** Exercise description **
Transcribe exactly the lines that begin the material and continue through the line containing "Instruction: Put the". Leave out whatever follows.

** Collected data **
⁂

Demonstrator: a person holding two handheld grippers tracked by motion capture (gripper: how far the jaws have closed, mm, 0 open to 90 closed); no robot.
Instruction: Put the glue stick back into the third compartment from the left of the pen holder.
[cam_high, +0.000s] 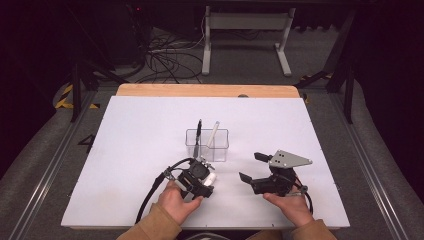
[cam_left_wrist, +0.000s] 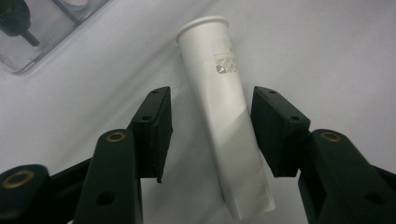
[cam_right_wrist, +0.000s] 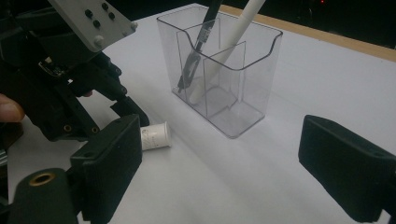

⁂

** Response to this task **
Demonstrator: a person holding two handheld grippers tracked by motion capture (gripper: how far the jaws have closed, mm, 0 open to 90 closed); no robot.
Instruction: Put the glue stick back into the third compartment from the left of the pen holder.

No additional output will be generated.